#### [WORK TASK]
Using the data below, copy every line that contains the word "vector".

******

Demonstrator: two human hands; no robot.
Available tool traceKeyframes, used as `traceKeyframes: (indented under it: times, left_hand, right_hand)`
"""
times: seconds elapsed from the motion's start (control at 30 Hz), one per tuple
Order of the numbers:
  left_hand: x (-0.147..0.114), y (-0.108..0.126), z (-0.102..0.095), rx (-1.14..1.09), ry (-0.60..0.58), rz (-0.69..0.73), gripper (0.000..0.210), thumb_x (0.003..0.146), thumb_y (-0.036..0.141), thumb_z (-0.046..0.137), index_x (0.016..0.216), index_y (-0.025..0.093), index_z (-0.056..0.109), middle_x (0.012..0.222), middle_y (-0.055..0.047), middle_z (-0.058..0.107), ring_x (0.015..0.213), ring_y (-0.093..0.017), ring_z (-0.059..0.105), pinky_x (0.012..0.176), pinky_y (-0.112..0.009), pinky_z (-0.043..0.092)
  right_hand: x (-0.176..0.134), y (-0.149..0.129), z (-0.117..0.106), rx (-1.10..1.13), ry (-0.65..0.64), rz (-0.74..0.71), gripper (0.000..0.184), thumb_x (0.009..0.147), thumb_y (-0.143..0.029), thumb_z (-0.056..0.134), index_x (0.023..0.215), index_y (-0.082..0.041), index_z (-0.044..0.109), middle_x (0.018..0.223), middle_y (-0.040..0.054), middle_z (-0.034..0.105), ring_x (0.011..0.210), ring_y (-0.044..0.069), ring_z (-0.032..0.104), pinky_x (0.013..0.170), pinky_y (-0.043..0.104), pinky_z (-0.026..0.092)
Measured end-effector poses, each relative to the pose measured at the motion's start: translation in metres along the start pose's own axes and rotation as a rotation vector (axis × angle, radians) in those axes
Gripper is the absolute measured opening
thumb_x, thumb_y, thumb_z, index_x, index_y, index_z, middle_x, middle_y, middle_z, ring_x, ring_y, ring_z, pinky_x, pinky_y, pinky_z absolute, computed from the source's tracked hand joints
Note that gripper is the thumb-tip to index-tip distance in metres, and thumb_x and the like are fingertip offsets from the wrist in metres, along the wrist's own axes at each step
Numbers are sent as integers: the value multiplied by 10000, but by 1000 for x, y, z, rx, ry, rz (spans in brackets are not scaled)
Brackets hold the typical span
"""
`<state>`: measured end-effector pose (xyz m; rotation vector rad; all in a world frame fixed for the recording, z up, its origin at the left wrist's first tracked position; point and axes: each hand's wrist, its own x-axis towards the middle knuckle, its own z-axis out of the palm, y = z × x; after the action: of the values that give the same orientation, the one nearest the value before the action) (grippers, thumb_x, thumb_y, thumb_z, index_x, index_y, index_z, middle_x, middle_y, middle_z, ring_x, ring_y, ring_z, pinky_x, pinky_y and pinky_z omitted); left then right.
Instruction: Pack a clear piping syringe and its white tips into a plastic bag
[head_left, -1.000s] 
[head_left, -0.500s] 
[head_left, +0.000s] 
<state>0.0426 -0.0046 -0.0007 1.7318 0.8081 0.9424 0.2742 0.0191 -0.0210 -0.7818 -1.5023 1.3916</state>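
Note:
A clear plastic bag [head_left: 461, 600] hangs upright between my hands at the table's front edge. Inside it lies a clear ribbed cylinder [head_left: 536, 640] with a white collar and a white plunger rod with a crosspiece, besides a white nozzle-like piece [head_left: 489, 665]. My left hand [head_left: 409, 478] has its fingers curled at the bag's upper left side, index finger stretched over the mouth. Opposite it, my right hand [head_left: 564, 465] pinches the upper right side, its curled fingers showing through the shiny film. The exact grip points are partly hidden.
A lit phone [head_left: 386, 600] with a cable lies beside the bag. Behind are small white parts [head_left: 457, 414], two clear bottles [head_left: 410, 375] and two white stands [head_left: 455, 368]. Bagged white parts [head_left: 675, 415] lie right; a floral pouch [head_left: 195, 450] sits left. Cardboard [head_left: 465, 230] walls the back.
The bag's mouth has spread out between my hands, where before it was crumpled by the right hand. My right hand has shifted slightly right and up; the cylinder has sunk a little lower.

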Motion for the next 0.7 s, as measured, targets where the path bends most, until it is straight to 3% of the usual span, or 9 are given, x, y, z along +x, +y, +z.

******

#### [YOUR RESPONSE]
Measured end-effector poses, each relative to the pose measured at the motion's start: translation in metres along the start pose's own axes and rotation as a rotation vector (axis × angle, radians) in those axes
`<state>`: measured end-effector pose (xyz m; rotation vector rad; all in a world frame fixed for the recording, z up, its origin at the left wrist's first tracked position; point and axes: each hand's wrist, its own x-axis towards the middle knuckle, its own z-axis out of the palm, y = z × x; after the action: of the values that give the same orientation, the one nearest the value before the action) (grippers, thumb_x, thumb_y, thumb_z, index_x, index_y, index_z, middle_x, middle_y, middle_z, ring_x, ring_y, ring_z, pinky_x, pinky_y and pinky_z omitted); left then right.

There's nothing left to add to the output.